Every line below should be copied out exactly.
━━━ DATA ━━━
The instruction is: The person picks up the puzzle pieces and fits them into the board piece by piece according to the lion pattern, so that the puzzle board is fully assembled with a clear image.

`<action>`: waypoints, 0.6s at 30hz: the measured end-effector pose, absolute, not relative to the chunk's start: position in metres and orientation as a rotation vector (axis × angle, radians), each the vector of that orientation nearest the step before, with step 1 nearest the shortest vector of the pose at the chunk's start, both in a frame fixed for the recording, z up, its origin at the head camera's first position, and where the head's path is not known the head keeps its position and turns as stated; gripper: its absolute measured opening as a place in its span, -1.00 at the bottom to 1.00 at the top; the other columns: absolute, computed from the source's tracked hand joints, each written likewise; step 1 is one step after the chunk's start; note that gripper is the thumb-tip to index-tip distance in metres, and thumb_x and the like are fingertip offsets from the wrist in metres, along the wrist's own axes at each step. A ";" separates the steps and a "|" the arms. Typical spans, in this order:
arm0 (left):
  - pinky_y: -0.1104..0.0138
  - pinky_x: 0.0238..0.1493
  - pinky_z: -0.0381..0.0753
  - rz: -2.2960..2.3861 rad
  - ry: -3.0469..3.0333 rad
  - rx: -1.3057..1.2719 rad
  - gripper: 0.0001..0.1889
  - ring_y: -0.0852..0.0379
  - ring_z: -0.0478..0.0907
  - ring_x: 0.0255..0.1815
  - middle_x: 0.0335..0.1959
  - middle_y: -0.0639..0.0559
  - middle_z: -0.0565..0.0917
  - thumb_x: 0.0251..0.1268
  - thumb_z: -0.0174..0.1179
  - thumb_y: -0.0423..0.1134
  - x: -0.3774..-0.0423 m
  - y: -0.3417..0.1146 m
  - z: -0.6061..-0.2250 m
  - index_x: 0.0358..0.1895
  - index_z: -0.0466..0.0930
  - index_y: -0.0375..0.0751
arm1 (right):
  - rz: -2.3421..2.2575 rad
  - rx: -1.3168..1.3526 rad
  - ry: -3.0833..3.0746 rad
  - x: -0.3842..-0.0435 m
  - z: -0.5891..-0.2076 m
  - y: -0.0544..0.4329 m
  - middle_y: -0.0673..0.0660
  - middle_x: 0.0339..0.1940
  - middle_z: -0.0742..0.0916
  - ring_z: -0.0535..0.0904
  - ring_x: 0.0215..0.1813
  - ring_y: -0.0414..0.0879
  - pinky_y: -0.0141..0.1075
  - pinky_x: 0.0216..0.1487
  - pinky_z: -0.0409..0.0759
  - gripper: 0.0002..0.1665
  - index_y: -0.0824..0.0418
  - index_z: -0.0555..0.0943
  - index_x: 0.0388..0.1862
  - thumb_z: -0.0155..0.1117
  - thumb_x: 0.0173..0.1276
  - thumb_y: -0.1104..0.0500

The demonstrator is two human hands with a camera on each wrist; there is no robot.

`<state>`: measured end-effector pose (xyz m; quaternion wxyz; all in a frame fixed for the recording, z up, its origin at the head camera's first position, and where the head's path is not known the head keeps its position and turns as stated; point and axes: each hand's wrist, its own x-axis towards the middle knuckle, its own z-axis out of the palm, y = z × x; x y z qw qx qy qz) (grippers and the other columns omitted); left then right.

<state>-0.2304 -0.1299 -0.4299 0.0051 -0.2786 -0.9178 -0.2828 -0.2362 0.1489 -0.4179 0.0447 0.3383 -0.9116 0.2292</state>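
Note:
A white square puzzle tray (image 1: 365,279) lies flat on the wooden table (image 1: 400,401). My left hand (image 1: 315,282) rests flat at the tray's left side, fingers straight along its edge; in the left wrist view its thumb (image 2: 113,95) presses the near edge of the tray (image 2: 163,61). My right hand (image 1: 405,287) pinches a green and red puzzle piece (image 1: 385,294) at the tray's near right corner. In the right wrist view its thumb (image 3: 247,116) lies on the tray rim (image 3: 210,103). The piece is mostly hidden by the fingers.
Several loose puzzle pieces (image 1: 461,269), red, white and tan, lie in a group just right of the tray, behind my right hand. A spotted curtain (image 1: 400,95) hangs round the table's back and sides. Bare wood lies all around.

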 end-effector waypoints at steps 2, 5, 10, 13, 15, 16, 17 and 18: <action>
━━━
=== OUTPUT OF THE TASK ===
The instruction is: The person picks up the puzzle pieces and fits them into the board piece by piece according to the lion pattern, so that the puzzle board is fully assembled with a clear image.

`<action>`: waypoints, 0.6s at 30hz: the measured end-effector pose, absolute, not relative to the chunk's start: position in metres and orientation as a rotation vector (axis × angle, radians), each the vector of that orientation nearest the step before, with step 1 nearest the shortest vector of the pose at the chunk's start, both in a frame fixed for the recording, z up, its origin at the head camera's first position, and where the head's path is not known the head keeps its position and turns as stated; gripper: its absolute measured opening as a place in its span, -1.00 at the bottom to 1.00 at the top; the other columns: absolute, computed from the source's tracked hand joints, each written likewise; step 1 is one step after the chunk's start; note that gripper is the thumb-tip to index-tip distance in metres, and thumb_x and the like are fingertip offsets from the wrist in metres, along the wrist's own axes at each step. A ";" separates the steps and a "|" the arms. Typical spans, in this order:
arm0 (left):
  - pinky_y: -0.1104..0.0138
  - pinky_x: 0.0238..0.1493
  - pinky_z: -0.0381..0.0753
  - rz: -2.2960..2.3861 rad
  - ry: -3.0469..3.0333 rad
  - rx: -1.3057..1.2719 rad
  - gripper: 0.0001..0.1889
  - ring_y: -0.0852..0.0379
  - ring_z: -0.0478..0.0907
  - ring_x: 0.0255..0.1815
  - middle_x: 0.0335..0.1959
  - middle_y: -0.0639..0.0559
  - middle_z: -0.0565..0.0917
  - thumb_x: 0.0251..0.1268
  - thumb_z: -0.0174..0.1179
  - thumb_y: -0.0423..0.1134
  - x: -0.3774..-0.0423 m
  - y: -0.3417..0.1146 m
  - z: -0.6061..-0.2250 m
  - index_x: 0.0358..0.1895
  - index_z: -0.0466..0.0930
  - index_y: -0.0375..0.0751
arm1 (right):
  - rz: -2.3421..2.2575 rad
  - rx: -1.3168..1.3526 rad
  - ry: -3.0833..3.0746 rad
  - x: -0.3842..-0.0435 m
  - z: -0.5891..-0.2076 m
  - y: -0.0544..0.4329 m
  - middle_y: -0.0673..0.0660
  - middle_x: 0.0339..0.1940
  - middle_z: -0.0742..0.0916
  - ring_z: -0.0535..0.0904
  - ring_x: 0.0215..0.1813
  - ring_y: -0.0414..0.0879
  - pinky_y: -0.0141..0.1075
  - pinky_x: 0.0216..0.1487
  - pinky_z: -0.0409..0.0759
  - gripper: 0.0002..0.1665
  - index_y: -0.0824..0.0418
  - index_z: -0.0555..0.0943
  - index_x: 0.0388..0.1862
  - thumb_z: -0.0155..0.1117
  - thumb_x: 0.0173..0.1276
  - thumb_y: -0.1104..0.0500

The demonstrator is two human hands with a camera on each wrist; there is no robot.

`<state>`: measured end-effector pose (xyz m; quaternion wxyz; all in a frame fixed for the recording, z up, its origin at the head camera's first position, and where the head's path is not known the head keeps its position and turns as stated; point and axes: each hand's wrist, its own x-axis towards the middle knuckle, its own z-axis out of the palm, y = z × x; x y z qw qx qy qz) (grippers and the other columns omitted); left then right.

<state>-0.2304 -0.1299 -0.4299 0.0051 -0.2786 -0.9178 -0.2828 -0.2362 0.1489 -0.4179 0.0447 0.3383 -0.9116 0.2292</state>
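Note:
A white square puzzle tray (image 1: 365,279) lies flat on the wooden table (image 1: 400,401). My left hand (image 1: 315,282) rests flat at the tray's left side, fingers straight along its edge; in the left wrist view its thumb (image 2: 113,95) presses the near edge of the tray (image 2: 163,61). My right hand (image 1: 405,287) pinches a green and red puzzle piece (image 1: 385,294) at the tray's near right corner. In the right wrist view its thumb (image 3: 247,116) lies on the tray rim (image 3: 210,103). The piece is mostly hidden by the fingers.
Several loose puzzle pieces (image 1: 461,269), red, white and tan, lie in a group just right of the tray, behind my right hand. A spotted curtain (image 1: 400,95) hangs round the table's back and sides. Bare wood lies all around.
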
 end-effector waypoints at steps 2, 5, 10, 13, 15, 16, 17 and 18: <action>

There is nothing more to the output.